In mindfulness, the basic assumption, that comes from Buddhist philosophy, is that suffering is part of the human experience. The way out of this suffering can be to find quiet and focus the mind by learning to observe the present moment. This is in contrast to thinking about 10 things at the same time, where usually 90 percent belongs to the past or the future – completely out of our control. When we view our experiences with this present moment, we can become better at knowing what is helpful and unhelpful for our wellbeing – and possibly make better choices for ourselves.
The ways we teach mindfulness during psychotherapy are very simple. We first try to inspire our clients to learn how to focus their attention on their breathing. Usually, in the beginning this is relatively difficult because thoughts come up and distract us from focusing on the breath. However, with repetition and training, we can learn how to focus our mind on one thing better and better. After this, we teach different techniques on how to ground ourselves and settle in our bodies, which in turn helps us regulate our emotions. One great thing about all those techniques is that they can be practiced anywhere and at anytime, and without any external tools. The only thing you need is yourself. You have everything you need within you already.
In any way, focusing the mind and observing the present moment, for us, was also the first step to developing self-care. This is because we had to feel and understand what we needed before starting to change things, practices, behaviours, and so on.
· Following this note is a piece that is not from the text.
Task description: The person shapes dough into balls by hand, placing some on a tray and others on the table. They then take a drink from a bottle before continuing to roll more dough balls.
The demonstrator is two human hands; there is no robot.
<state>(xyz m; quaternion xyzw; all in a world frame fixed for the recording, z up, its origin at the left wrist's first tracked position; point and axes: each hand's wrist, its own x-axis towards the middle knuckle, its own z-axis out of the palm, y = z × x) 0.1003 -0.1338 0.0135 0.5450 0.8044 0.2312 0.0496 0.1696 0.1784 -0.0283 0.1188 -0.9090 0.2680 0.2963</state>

During hectic days, it is very common to lose a sense of our own needs. Sören and I discovered that as we trained the mind, so many new possibilities opened up to us, so much so that we decided that mindfulness is the main thing we would like to share through our psychotherapy work. To give clients a chance to explore for themselves how it feels to slow down and change the way they relate to their inner experiences and to practice just to be – in the present moment.
Our recommendation is to often ask ourselves the following questions:
- Did I cross a boundary to exhaustion during the last week?
- Did my head sometimes feel like it was wrapped in cotton?
- Did I prioritize work over self-care and being friendly to myself?
When the answer to these questions is yes, this often means we are stressed. Plus, our strategies to deal with this stress are not working.
When being honest, we all have this same experience: we often cross our own boundaries, which leads to imbalances. We try to ignore the signals until they become so “loud” or intense that we cannot ignore them anymore and are forced to slow down in one way or another. By better understanding our personal stress signals we can improve our capability to deal with stress.
A quote that is often used on AA meetings, called the “serenity prayer” actually summarizes quite well what we are trying to learn. We changed it a little bit (by exchanging God to the self) in order to make it more suitable to our vision:
Dear self; Grant me the serenity to accept the things I cannot change, Courage to change the things I can, And wisdom to know the difference.”